Drugs blocking Notch have great potential but some pitfalls. Notch signaling is complex and multifaceted. "The ultimate result of activation of Notch is a cascade of hundreds of genes, many of which are transcription factors themselves," Miele said. "So it has the potential to affect the expression profile of a significant portion of the genome." Blocking Notch should inhibit multiple pathways affecting cell growth and differentiation, thus helping circumvent tumor drug resistance. On the other hand, side effects are certain and could involve killing normal stem cells or blocking their ability to differentiate.

For example, Notch signaling is required for proper cell differentiation in the rapidly self-renewing cells of the small intestine. Blocking Notch shifts the balance of cell types from nutrient-absorbing cells to mucus-secreting cells.

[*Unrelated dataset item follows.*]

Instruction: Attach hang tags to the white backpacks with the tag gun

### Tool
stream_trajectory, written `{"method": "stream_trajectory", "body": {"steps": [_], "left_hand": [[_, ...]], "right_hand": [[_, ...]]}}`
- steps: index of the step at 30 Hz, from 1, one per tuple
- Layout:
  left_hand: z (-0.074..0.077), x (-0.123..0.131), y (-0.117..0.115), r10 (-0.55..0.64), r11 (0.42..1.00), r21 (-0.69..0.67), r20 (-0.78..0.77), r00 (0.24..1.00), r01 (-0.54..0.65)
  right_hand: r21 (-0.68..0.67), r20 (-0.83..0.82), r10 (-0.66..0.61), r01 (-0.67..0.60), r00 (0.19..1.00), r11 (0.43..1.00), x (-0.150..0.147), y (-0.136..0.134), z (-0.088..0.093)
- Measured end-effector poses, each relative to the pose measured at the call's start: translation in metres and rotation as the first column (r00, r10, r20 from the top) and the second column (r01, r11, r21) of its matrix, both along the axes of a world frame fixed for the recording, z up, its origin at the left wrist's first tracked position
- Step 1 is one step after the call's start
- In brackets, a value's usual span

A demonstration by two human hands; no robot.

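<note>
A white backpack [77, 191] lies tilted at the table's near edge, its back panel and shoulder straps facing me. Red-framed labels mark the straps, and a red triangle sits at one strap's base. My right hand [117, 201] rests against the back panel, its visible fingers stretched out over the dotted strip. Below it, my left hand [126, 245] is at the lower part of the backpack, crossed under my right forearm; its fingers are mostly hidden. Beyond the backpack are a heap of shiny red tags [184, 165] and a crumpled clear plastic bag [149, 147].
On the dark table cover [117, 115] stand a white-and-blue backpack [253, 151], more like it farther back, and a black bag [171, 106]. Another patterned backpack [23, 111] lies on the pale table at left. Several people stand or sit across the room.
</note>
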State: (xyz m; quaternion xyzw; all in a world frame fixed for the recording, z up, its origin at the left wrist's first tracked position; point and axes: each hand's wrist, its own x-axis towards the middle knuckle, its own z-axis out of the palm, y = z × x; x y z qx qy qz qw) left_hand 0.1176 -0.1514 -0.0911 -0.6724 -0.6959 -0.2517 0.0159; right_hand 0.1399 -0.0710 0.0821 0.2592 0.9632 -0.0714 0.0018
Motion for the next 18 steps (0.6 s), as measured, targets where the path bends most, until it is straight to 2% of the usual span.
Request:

The result: massive diarrhea, often seen in patients taking gamma secretase inhibitors. While dosing changes can reduce diarrhea, gamma secretase inhibitors are not smart bombs, and giving them chronically is likely to be toxic. Short-term treatment is preferable. "It is possible—but by no means assured—that one might succeed in targeting a relatively small population of cancer stem cells in the body, without impairing the differentiating ability of normal stem cells," Miele said.

A potential solution is direct tumor targeting (Miele is developing a nanoparticle delivery system) or more specific drugs. At least one lab—Aster’s—and several pharmaceutical companies are trying to develop drugs against specific Notch receptor subtypes, which could prove safer than the current generation of gamma secretase inhibitors, which target all Notches and have many non-Notch targets. Meanwhile, companies are developing antibodies against a Notch ligand, DLL4, which plays a key role in tumor angiogenesis (see J Natl Cancer Inst 2007;99:991–5). Biotech companies Oncomed (cofounded by Wicha) and Stemline Therapeutics are also working on new kinds of Notch inhibitors.

So these drugs should get a thorough tryout in cancer patients. The Merck trials are just the start. "It's really the opening of what we hope will be a productive new area of cancer therapeutics," Aster said.